HOW TO COMPLETE THIS TASK —
Return all the data verbatim but without images.

THE DATA —
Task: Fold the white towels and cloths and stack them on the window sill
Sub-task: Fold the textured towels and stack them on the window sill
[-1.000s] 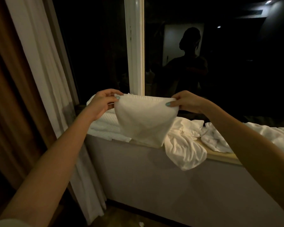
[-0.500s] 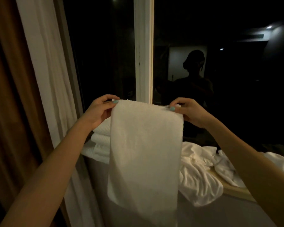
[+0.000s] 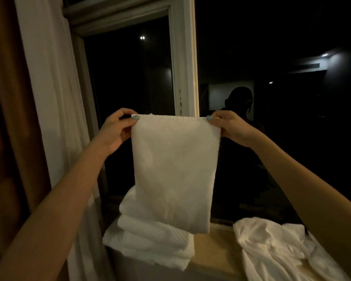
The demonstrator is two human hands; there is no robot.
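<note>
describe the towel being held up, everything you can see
The white towel looks like terry cloth, with a ribbed band along its top edge. It hangs flat as a tall rectangle. The left hand and right hand pinch its top corners. Its lower end hangs in front of the stack of folded towels on the window sill.

White curtain [image 3: 49, 98] hangs left of window frame [image 3: 185, 57]; brown curtain [image 3: 8, 118] beside it, far left. Dark glass [image 3: 130, 88] reflects ceiling light [image 3: 324, 55], silhouette [image 3: 240, 100].

A dark window pane [image 3: 130, 102] in a white frame [image 3: 185, 57], pale curtain [image 3: 49, 98] hanging left.
</note>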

EXERCISE RESULT —
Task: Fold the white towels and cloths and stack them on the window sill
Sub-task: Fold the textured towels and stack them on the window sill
[-1.000s] 
[-0.500s] 
[+0.000s] 
The demonstrator is two human hands; there is no robot.
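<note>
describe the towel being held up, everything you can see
The white towel looks like terry cloth, with a ribbed band along its top edge. It hangs flat as a tall rectangle. The left hand and right hand pinch its top corners. Its lower end hangs in front of the stack of folded towels on the window sill.

White curtain [image 3: 49, 98] hangs left of window frame [image 3: 185, 57]; brown curtain [image 3: 8, 118] beside it, far left. Dark glass [image 3: 130, 88] reflects ceiling light [image 3: 324, 55], silhouette [image 3: 240, 100].

A dark window pane [image 3: 130, 102] in a white frame [image 3: 185, 57], pale curtain [image 3: 49, 98] hanging left.
</note>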

There's nothing else to the answer.